I have a string of characters that includes [a-z] as well as á,ü,ó,ñ,å,... and so on. Currently I am using regular expressions to get every line in a file that includes these characters.
Sample of spanishList.txt:
adan
celular
tomás
justo
tom
átomo
camara
rosa
avion
Python code (charactersToSearch
comes from flask @application.route('/<charactersToSearch>')
):
print (charactersToSearch)
#'átdsmjfnueó'
...
#encode
charactersToSearch = charactersToSearch.encode('utf-8')
query = re.compile('[' + charactersToSearch + ']{2,}$', re.UNICODE).match
words = set(word.rstrip('\n') for word in open('spanishList.txt') if query(word))
...
When I do this, I am expecting to get the words in the text file that include the characters in charactersToSearch
. It works perfectly for words without special characters:
...
#after doing further searching for other conditions, return list of found words.

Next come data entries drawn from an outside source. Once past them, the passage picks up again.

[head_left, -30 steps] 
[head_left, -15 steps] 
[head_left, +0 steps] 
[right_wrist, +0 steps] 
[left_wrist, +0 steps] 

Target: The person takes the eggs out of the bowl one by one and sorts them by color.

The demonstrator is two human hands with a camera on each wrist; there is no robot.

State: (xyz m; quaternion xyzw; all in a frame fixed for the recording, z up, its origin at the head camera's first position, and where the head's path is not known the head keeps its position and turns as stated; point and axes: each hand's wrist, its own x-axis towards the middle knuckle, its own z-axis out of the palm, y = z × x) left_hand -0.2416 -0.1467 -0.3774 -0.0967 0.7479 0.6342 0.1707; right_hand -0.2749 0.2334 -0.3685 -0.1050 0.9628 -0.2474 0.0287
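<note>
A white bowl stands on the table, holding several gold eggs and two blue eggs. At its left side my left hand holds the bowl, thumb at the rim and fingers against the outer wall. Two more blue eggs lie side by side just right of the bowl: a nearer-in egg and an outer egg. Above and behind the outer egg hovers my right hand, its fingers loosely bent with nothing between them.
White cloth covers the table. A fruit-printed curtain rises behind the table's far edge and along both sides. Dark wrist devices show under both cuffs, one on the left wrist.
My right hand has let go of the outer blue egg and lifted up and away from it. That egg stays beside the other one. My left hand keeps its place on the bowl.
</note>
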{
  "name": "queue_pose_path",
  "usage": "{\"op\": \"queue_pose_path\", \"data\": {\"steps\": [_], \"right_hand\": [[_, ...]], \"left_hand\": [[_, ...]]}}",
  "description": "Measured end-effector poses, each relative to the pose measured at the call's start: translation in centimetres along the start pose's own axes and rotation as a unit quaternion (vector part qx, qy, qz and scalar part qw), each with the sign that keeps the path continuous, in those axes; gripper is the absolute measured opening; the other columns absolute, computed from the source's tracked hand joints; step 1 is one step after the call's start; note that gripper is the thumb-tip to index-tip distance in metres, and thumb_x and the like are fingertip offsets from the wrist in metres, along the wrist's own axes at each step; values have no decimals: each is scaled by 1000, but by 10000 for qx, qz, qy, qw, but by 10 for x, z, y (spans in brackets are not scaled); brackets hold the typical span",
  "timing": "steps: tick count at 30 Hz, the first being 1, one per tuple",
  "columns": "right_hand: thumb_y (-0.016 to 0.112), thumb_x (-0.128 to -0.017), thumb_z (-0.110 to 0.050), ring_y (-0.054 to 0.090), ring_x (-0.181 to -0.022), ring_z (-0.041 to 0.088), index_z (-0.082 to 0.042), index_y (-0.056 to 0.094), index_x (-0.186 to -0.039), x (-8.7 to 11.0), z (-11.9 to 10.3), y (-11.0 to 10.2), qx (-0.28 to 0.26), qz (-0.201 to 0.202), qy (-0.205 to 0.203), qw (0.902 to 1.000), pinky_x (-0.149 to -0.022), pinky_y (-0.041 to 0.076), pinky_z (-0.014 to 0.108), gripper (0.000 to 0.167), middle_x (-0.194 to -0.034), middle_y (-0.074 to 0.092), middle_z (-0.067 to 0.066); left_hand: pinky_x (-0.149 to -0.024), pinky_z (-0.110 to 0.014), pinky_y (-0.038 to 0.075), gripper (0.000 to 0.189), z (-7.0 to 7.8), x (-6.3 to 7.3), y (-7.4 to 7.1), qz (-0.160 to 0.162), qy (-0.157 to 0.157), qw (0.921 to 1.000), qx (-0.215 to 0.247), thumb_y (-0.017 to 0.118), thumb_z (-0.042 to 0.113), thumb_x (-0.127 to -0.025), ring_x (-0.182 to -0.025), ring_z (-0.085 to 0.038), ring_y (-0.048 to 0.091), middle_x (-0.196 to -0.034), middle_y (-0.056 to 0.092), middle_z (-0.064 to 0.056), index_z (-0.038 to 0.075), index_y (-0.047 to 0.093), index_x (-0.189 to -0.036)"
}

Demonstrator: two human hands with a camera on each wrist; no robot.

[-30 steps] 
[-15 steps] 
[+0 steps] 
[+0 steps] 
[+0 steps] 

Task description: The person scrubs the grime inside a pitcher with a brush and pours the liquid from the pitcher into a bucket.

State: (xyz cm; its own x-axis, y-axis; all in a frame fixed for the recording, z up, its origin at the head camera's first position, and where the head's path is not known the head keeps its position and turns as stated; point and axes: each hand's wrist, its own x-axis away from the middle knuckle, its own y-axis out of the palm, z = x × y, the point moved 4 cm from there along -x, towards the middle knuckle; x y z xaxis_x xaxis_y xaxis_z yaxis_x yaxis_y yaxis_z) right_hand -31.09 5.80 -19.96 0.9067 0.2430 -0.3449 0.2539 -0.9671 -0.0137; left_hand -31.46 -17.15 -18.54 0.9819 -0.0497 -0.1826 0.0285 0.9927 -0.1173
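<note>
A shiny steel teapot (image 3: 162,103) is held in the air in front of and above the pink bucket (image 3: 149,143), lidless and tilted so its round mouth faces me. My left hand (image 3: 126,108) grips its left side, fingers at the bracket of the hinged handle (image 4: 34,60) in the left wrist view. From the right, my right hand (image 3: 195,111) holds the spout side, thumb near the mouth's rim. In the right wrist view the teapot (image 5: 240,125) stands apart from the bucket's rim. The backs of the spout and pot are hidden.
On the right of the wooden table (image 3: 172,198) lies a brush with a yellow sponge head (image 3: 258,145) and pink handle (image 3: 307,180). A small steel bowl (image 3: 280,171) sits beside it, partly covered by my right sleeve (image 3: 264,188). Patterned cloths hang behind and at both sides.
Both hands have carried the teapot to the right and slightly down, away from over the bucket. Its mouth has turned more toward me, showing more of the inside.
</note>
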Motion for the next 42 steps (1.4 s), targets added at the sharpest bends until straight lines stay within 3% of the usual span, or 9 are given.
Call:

return '<br />'.join(sorted(set(word for (word, path) in solve())))
>>> adan
>>> justo
>>> tom
Only problem is that it ignores all words in the file that aren't ASCII. I should also be getting tomás
and átomo
.
I've tried encode, UTF-8, using ur'[...], but I haven't been able to get it to work for all characters. The file and the program (# -*- coding: utf-8 -*-
) are in utf-8 as well.